Jean BERNARD

de l’Académie française, Membre de l'Académie des sciences

Très tôt attiré par la recherche, Jean Bernard réalise dès son internat des études sur la toxicité médullaire de divers agents. Après la guerre, qui le vit s’engager activement dans la Résistance, il sera l'un des tout premiers à promouvoir la recherche médicale française, hautement tributaire des difficultés économiques de cette époque. Ainsi naîtra la fameuse école hématologique de Jean Bernard, qui va s'entourer de chercheurs de grand talent, médecins ou fondamentalistes, et saura leur offrir les moyens de travail appropriés au sein de l’Institut qu’il a créé à l’hôpital Saint-Louis. Et c’est pour développer la part des crédits privés dans la recherche qu’il sera l’un des créateurs de la Fondation pour la Recherche médicale.

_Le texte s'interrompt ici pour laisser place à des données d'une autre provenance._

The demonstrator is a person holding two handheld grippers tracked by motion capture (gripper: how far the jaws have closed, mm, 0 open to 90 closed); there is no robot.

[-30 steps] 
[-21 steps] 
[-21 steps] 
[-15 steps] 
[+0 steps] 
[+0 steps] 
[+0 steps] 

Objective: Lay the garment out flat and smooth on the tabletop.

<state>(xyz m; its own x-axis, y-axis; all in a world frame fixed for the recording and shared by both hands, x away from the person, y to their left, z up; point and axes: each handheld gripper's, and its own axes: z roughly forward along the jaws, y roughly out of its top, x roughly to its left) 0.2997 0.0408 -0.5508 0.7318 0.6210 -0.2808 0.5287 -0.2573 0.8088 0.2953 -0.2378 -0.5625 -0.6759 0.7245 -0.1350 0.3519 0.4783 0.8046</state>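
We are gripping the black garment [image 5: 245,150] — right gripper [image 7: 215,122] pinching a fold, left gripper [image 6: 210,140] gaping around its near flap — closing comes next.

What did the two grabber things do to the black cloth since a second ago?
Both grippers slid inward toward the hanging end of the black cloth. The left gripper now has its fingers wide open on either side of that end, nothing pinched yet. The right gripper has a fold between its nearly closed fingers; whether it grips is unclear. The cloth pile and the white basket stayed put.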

Grâce à la diversité de ses collaborateurs, il pourra inspirer et animer un grand nombre de travaux majeurs touchant plusieurs domaines de l’hématologie. Les leucémies aiguës, alors constamment mortelles, ont représenté l’un de ses principaux sujets d’étude. C’est d’abord l’étonnante rémission, temporaire mais encourageante, après exsanguino-transfusion. C’est surtout la mise au point progressive de combinaisons chimiothérapiques qui va, pas à pas, transformer le pronostic de cette redoutable maladie en permettant actuellement la guérison de près de 90% des leucémies aiguës lymphoblastiques, forme la plus commune. Autre hémopathie maligne, la maladie de Hodgkin verra son pronostic révolutionné par la modification des modalités de son traitement radiothérapique, les timides irradiations faisant place à des doses plus fortes de rayonnement. Le nom de Jean Bernard demeure aussi attaché à la découverte d’une maladie hémorragique congénitale, la dystrophie thrombocytaire hémorragipare, connue dans le monde entier comme "syndrome de Bernard-Soulier" et d’un grand intérêt pour la compréhension de la physiopathologie de l’hémostase. C’est avec Jacques Ruffié l’avènement d’une discipline originale, l’hématologie géographique, qui examine les caractéristiques de populations en tant que telles et les conditions de leur environnement ; elle est donc à la fois "ethnique et péristasique" ainsi que l’a écrit Jean Bernard. C’est également au sein de son Institut que Jean Dausset mènera les magnifiques travaux d’immunologie qui lui vaudront le prix Nobel.
Mais Jean Bernard n’était pas que ce grand hématologiste. Pédagogue prodigieusement doué, il enseignait avec une telle clarté que les étudiants n’auraient manqué ses cours à aucun prix. Auprès des malades, son enseignement clinique était accompagné d’une exceptionnelle humanité : par son écoute, par sa bienveillance, il savait mieux que tout autre rassurer et encourager ; il représentait ainsi un exemple inoubliable pour les jeunes médecins. Hanté par l’ignorance et servi par un style remarquablement concis, Jean Bernard s’était efforcé par ses ouvrages d’apporter au grand public des éclaircissements sur la pensée médicale, les progrès à attendre, les illusions à perdre. Enfin, l’expérience et la sagesse de Jean Bernard l’ont tout naturellement conduit à présider le premier Comité consultatif national d’éthique pour les sciences de la vie et de la santé où il sut admirablement, par ses dons d’arbitre, concilier des points de vue initialement très divergents.
On ne saurait mieux définir l’œuvre de Jean Bernard qu’en rappelant l’épitaphe célèbre qu’il aimait citer : "toute la médecine est amour".